Il y a dans cette retraite une autre circonstance qui a donné lieu à une discussion parmi les commentateurs, et sur laquelle je m’éloigne de leurs vues. Elle se rattache à l’assertion de Pausanias.
Dans cette assertion il y a quelques inexactitudes, par exemple quand Pausanias appelle Iphikratês fils de Timotheos, et quand il parle de Lechæon, quand il aurait dû nommer Kenchreæ. Car Épaminondas n’aurait pu passer par Corinthe du côté de Lechæon, puisque les Longs Murs, qui allaient de l’une à l’autre, l’auraient empêché ; de plus, le terrain raboteux se trouvait entre Corinthe et Kenchreæ, non entre Corinthe et Lechæon.
Mais les mots qui causent le plus d’embarras sont ceux qui suivent : Épaminondas repoussa les assaillants, et après être venu jusqu’à la cité elle-même des athéniens, quand Iphikratês défendit aux Athéniens de sortir et de combattre, il (Épaminondas) se remit en marche pour Thèbes.
Que devons-nous comprendre par la cité des athéniens ? Le sens naturel des mots est certainement Athènes ; et c’est ainsi que le comprennent la plupart des commentateurs. Mais quand la bataille fut livrée entre Corinthe et Kenchreæ, pouvons-nous raisonnablement croire qu’Épaminondas poursuivit les fugitifs jusqu’à Athènes, — par la cité de Megara, qui était sur la route, et qui semble alors (Diodore, XV, 68) avoir été alliée avec Athènes ? La station d’Iphikratês était Corinthe, d’où il était sorti, — et où sa cavalerie, une fois repoussée, dut revenir, comme étant l’asile le plus rapproché.

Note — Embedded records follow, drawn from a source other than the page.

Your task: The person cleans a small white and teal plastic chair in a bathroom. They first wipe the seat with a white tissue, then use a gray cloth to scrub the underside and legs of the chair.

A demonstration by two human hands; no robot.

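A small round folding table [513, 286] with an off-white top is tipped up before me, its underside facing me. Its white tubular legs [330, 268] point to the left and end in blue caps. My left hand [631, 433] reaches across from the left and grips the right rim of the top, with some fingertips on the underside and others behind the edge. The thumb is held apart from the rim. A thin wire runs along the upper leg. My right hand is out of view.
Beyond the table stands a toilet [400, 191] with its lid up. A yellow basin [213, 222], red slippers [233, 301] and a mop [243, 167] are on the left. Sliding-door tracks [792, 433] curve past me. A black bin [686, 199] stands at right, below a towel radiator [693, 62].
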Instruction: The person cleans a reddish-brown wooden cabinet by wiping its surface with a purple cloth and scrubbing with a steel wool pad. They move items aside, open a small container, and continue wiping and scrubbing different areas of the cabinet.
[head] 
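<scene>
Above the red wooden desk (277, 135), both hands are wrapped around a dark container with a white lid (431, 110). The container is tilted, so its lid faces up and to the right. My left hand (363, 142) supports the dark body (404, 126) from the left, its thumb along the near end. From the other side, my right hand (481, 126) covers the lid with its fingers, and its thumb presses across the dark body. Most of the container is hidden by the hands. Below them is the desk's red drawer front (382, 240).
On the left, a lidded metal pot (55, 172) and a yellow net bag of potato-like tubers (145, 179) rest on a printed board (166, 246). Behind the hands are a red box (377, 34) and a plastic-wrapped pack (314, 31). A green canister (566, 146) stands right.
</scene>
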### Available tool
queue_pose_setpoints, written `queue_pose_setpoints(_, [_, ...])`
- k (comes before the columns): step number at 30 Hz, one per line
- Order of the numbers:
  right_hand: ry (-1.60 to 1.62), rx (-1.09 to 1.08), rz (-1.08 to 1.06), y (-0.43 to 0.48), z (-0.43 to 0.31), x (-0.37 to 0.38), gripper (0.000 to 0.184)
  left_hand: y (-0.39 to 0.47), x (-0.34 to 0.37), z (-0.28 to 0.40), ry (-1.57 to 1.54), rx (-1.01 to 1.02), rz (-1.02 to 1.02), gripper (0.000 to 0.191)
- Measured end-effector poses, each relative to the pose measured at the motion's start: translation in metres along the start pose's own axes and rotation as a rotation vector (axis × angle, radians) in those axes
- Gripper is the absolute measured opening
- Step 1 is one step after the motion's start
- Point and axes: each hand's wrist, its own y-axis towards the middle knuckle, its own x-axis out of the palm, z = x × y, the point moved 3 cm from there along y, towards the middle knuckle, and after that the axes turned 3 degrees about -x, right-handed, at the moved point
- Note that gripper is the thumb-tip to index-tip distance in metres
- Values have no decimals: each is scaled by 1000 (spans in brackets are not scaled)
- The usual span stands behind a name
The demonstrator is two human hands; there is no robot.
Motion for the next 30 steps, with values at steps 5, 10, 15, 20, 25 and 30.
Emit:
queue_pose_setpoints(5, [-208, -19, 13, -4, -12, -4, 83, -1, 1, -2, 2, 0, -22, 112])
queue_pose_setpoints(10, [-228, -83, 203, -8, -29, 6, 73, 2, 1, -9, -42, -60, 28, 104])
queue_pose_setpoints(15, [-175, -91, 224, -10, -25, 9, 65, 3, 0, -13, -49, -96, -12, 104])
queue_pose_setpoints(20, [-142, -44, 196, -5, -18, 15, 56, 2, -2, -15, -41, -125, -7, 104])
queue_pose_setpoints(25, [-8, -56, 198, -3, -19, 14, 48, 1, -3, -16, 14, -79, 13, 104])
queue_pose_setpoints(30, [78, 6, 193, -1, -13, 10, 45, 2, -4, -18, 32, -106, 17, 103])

Le docteur Thirlwall (Hist. Greece, vol. V, ch. 39, p. 141) croit que Pausanias veut dire qu’Iphikratês se retira à Corinthe avec sa cavalerie défaite, — qu’alors Épaminondas marcha droit sur Athènes, — et qu’Iphikratês le suivit. Il est possible (dit-il) que la seule erreur dans cette assertion soit qu’il représente la présence d’Iphikratês, au lieu de son absence, comme étant la cause qui empêcha les Athéniens de combattre. Suivant Xénophon, Iphikratês doit avoir été derrière Épaminondas.
Je ne puis croire que nous obtenions cela des mots de Xénophon. Ni lui, ni Plutarque n’appuient l’idée qu’Épaminondas marcha vers les murs d’Athènes, supposition qui n’est tirée que des mots de Pausanias. Xénophon et Plutarque donnent à entendre seulement qu’Iphikratês interposa quelque opposition, et une opposition assez peu efficace, près de Corinthe, à la marche de retraite d’Épaminondas, du Péloponnèse en Bœôtia.

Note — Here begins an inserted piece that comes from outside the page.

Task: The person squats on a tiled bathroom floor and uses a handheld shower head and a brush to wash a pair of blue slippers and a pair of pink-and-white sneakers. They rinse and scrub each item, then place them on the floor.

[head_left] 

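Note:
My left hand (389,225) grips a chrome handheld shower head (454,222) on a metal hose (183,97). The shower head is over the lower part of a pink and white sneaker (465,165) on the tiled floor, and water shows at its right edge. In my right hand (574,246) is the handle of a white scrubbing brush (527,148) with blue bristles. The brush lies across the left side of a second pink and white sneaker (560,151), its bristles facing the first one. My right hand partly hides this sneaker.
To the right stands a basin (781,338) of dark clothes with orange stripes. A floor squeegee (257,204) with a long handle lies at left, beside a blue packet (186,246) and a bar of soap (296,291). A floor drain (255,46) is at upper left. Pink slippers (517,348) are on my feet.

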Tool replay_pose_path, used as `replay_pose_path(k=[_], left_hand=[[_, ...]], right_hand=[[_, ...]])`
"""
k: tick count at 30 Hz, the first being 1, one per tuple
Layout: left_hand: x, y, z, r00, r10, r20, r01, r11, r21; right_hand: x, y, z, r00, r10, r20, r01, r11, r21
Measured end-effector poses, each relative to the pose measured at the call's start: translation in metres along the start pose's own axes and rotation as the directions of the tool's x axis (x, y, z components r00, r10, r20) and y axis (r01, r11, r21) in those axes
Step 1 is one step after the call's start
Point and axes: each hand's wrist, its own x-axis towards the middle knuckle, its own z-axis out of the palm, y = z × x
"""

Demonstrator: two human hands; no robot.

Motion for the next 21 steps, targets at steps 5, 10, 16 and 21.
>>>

Qu’Épaminondas se soit dirigé sur Athènes, dans les circonstances du cas, quand il retournait en Bœôtia, c’est ce qui me parait improbable en soi, et que rend encore plus improbable le silence de Xénophon. Et il n’est pas indispensable d’expliquer ainsi même Pausanias, qui peut assurément avoir voulu dire par les mots — πρός αύτό Άθηναίων τό άστυ — non Athènes, mais la cité alors occupée par les Athéniens engagés, — c’est-à-dire Corinthe. La Cité des Athéniens, par rapports cette bataille, était Corinthe ; c’était la cité d’où les troupes d’Iphikratês venaient de sortir, et dans laquelle, étant défaites, elles se retiraient naturellement pour se mettre à l’abri, poursuivies par Épaminondas jusqu’aux portes. L’assertion de Pausanias, — qui dit qu’Iphikratês ne voulut pas laisser les Athéniens de la ville (Corinthe) sortir pour combattre, — suit alors naturellement. Épaminondas, voyant qu’ils ne sortiraient pas, fit retirer ses troupes, et reprit sa marche pour Thêbes.
Le stratagème d’Iphikratês signalé par Polyen (III, 9, 29) ne peut guère être le même incident que celui que mentionne ici Pausanias. Il prétend être une surprise nocturne méditée par les Thêbains contre Athènes, ce qui certainement doit avoir été tout à fait différent (si c’est en soi une réalité) de cette marche d’Épaminondas. Et le stratagème attribué par Polyen à Iphikratês est d’un caractère étrange et fort improbable.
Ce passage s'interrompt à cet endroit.